Extract, in full, the lines below, beginning at the first and ending with the line that contains "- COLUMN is". Pictures do not belong in the copy.

(Source records)
# # #

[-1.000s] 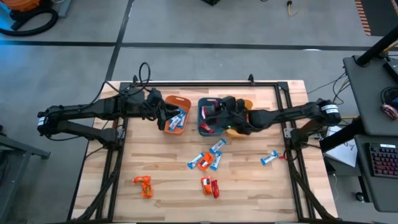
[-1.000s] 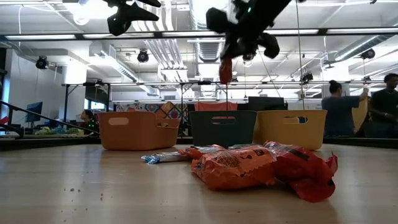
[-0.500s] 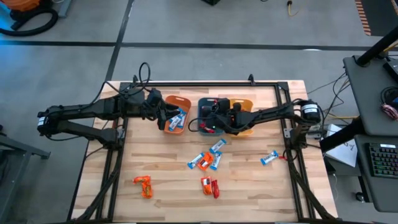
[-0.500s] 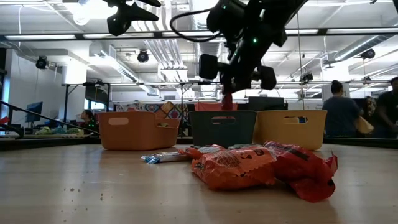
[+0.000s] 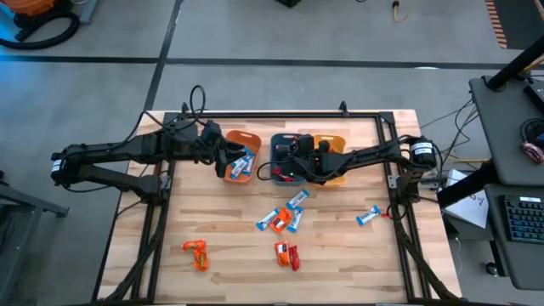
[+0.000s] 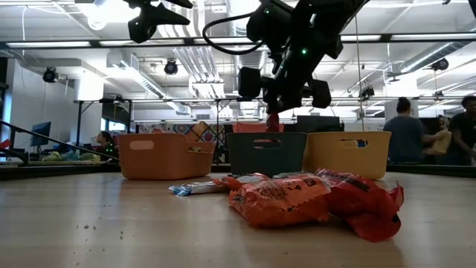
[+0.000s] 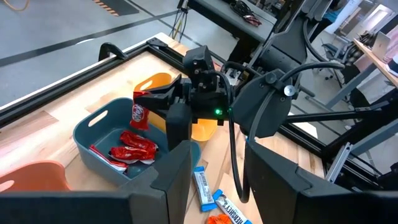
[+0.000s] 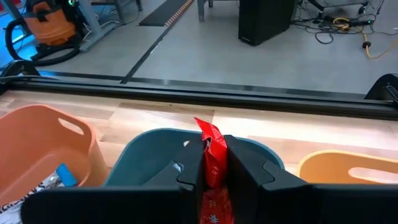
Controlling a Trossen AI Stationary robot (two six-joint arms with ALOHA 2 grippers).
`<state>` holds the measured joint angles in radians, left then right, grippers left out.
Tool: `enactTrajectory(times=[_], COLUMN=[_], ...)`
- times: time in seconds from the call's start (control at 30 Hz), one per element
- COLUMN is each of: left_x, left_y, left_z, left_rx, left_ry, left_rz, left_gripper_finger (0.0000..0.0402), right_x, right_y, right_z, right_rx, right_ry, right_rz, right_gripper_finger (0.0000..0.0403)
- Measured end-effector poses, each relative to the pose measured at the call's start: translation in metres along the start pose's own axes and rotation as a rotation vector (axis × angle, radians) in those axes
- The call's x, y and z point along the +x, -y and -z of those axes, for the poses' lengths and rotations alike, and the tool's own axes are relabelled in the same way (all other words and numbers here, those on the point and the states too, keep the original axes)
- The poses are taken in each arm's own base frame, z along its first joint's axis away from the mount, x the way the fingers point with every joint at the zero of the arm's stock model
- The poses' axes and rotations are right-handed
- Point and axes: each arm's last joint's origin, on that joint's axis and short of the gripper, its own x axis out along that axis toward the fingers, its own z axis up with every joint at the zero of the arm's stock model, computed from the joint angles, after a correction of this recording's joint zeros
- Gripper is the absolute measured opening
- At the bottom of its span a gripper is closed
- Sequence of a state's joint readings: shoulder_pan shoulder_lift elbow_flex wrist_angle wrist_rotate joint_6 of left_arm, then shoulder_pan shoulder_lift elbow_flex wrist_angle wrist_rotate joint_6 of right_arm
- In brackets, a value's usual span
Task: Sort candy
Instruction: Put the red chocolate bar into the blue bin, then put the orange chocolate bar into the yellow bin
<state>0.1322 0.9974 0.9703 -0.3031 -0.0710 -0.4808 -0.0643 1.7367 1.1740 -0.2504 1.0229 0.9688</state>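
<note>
Right now, what I see from my station:

Right end effector (image 8: 214,163): fingers pinched narrow on a red candy (image 8: 213,152) that stands upright between them, hanging over the teal bin (image 5: 285,158); in the low view it sits just above that bin's rim.
Left end effector (image 5: 223,150): I have it over the near edge of the orange bin (image 5: 241,155), fingers set part way apart and nothing between them in the left wrist view.
Teal bin: middle of the three; I count a few red candies (image 7: 134,144) already lying on its floor.
Orange bin: left of the teal one, touching or nearly so; blue-and-white candies (image 5: 241,163) lie inside.
Yellow-orange bin (image 5: 337,142): right of the teal one, mostly hidden under the right arm; I cannot tell what it holds.
Loose candy on the tabletop (image 5: 221,229): a cluster of blue-and-white candies with an orange one (image 5: 280,220) in front of the bins; a single blue-and-white candy (image 5: 368,216) off to the right; an orange and red pair (image 5: 286,254) near the front edge; an orange candy (image 5: 195,253) alone at front left.
Room behind: people (image 6: 407,134) stand far off at the right in the low view.
</note>
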Motion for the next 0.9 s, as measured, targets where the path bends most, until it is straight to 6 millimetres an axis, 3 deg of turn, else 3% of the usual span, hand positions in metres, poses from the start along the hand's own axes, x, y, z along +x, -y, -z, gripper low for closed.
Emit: enactTrajectory(times=[0.5,0.7,0.9], left_x=[0.0,-0.002,-0.01], left_y=[0.0,0.007,0.03], left_z=[0.0,0.014,0.055], left_rx=[-0.013,-0.18,-0.351], left_ry=[-0.002,-0.146,-0.472], left_rz=[0.003,0.057,0.019], left_gripper_finger=[0.0134,0.0134,0.0126], right_x=[-0.002,-0.03,-0.068], right_y=[0.001,0.004,0.022], right_z=[-0.003,-0.035,-0.073], right_rx=[-0.037,-0.095,-0.15], right_ry=[-0.013,-0.099,-0.209], right_rz=[-0.013,-0.191,-0.422], right_gripper_finger=[0.0131,0.0159,0.0169])
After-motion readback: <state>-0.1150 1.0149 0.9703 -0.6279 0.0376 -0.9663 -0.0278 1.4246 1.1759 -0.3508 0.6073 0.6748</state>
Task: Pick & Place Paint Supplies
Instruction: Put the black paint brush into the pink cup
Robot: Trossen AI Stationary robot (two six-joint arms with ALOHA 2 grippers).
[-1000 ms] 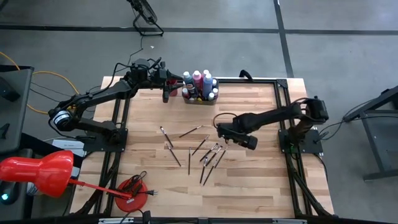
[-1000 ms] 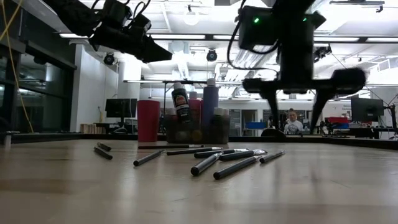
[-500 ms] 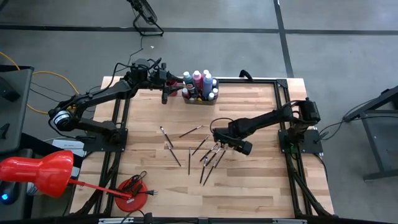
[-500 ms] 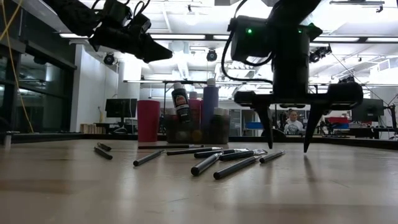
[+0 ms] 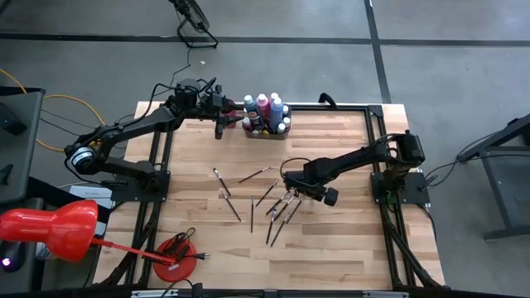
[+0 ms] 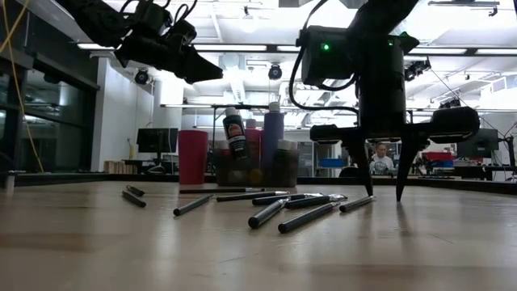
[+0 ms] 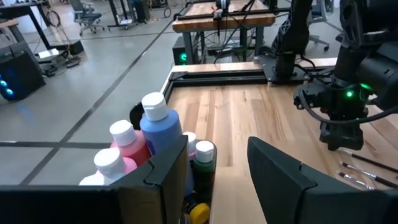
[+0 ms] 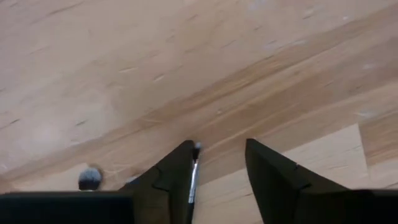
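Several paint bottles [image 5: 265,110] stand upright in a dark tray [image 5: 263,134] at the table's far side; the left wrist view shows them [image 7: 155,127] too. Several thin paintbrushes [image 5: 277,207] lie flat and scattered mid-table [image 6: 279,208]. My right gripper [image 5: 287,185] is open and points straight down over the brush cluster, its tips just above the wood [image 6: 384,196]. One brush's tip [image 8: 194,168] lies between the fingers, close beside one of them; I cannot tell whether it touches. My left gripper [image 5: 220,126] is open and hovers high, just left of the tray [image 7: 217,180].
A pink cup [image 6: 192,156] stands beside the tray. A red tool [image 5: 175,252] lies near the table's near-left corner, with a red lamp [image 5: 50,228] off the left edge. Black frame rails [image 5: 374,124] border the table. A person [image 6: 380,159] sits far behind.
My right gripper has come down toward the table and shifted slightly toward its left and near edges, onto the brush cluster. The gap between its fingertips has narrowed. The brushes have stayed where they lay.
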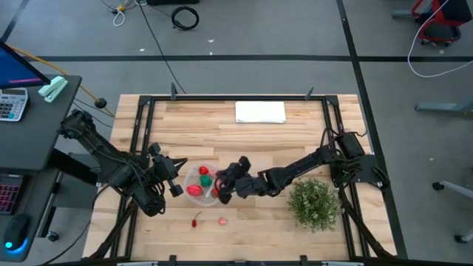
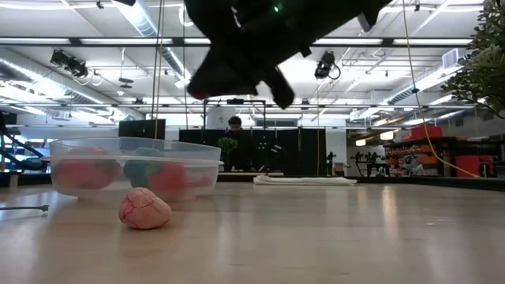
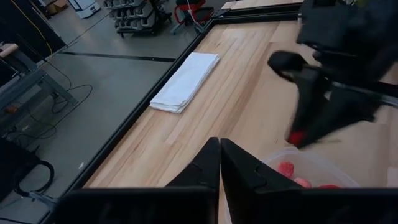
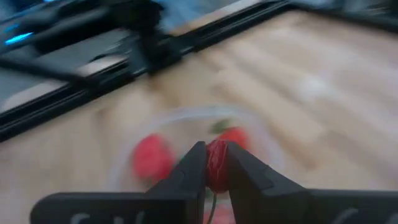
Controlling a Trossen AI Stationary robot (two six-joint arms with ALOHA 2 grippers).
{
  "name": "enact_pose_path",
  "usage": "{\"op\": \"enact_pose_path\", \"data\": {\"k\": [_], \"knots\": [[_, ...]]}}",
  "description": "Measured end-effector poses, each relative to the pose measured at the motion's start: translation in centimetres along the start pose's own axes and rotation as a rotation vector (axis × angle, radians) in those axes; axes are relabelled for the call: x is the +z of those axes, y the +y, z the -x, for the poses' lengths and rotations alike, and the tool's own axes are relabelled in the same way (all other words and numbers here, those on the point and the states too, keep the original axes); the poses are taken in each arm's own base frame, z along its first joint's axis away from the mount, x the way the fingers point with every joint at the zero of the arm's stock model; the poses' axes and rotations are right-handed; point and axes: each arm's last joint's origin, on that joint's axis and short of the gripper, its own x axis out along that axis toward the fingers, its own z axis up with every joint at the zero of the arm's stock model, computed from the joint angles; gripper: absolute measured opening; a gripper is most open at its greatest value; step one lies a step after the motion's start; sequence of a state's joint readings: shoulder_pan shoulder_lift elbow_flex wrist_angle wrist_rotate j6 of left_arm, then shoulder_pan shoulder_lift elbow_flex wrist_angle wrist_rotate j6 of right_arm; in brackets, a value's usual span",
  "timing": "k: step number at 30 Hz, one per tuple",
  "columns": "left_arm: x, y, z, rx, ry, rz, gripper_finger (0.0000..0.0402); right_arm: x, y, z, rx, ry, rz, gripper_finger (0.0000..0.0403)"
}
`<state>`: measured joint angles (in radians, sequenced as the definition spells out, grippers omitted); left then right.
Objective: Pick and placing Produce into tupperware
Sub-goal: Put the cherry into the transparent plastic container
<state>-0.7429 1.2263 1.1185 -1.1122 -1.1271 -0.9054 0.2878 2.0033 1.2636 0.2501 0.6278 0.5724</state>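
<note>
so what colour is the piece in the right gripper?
Red, pinched in the right gripper above the tupperware; right wrist view shows the red piece best.

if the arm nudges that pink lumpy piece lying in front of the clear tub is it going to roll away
Probably a little. The pink piece is rounded and egg-like, so it may wobble or roll briefly. Its lumpy surface and flattish underside should stop it soon. It looks small and likely light, so a gentle push suffices.

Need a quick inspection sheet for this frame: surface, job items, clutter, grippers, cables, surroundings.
Surface: wooden table, black frame around it.
Job's things: clear container holds red and green produce; a pink piece and a red stemmed piece lie outside on the table.
Clutter: folded white cloth at far edge; bushy green plant.
Grippers: right gripper shut on a red piece above the container; left gripper shut, empty, beside the container.
Cables: loose cables on the floor.
Surroundings: calculator on side desk; a person far behind.
</note>
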Motion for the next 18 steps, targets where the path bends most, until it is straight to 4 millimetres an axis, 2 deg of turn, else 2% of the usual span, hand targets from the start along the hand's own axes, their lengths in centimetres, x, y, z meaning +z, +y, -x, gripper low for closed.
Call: {"op": "enact_pose_path", "data": {"k": [4,11,18], "knots": [[0.0,0.0,0.0,0.000,0.000,0.001,0.0010,0.1,-0.4,-0.6,0.154,0.120,0.030,0.0055],[0.0,0.0,0.0,0.000,-0.001,0.031,0.0016,-0.2,-2.6,-1.7,0.153,0.288,0.054,0.0061],[0.0,0.0,0.0,0.000,0.000,0.027,0.0019,0.3,-3.4,-2.3,0.158,0.295,0.036,0.0113]]}}
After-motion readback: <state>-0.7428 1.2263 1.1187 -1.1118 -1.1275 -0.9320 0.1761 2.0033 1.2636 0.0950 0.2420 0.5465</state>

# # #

#### [Task solution]
[-1.000s] 
[-1.000s] 
[-0.500s] 
[-0.500s] 
[+0.000s] 
[+0.000s] 
[+0.000s] 
[+0.000s] 
Controlling a Trossen AI Stationary robot (two six-joint arms with ALOHA 2 grippers).
`<state>` holds the measured joint angles in radians, left then right, grippers left out.
Tool: `enactTrajectory(times=[_], COLUMN=[_], ...)`
- times: time in seconds from the call's start (control at 30 Hz), one per element
- COLUMN is each of: left_x, left_y, left_z, left_rx, left_ry, left_rz, left_gripper_finger (0.0000..0.0402), right_x, right_y, right_z, right_rx, right_ry, right_rz, right_gripper_finger (0.0000..0.0403)

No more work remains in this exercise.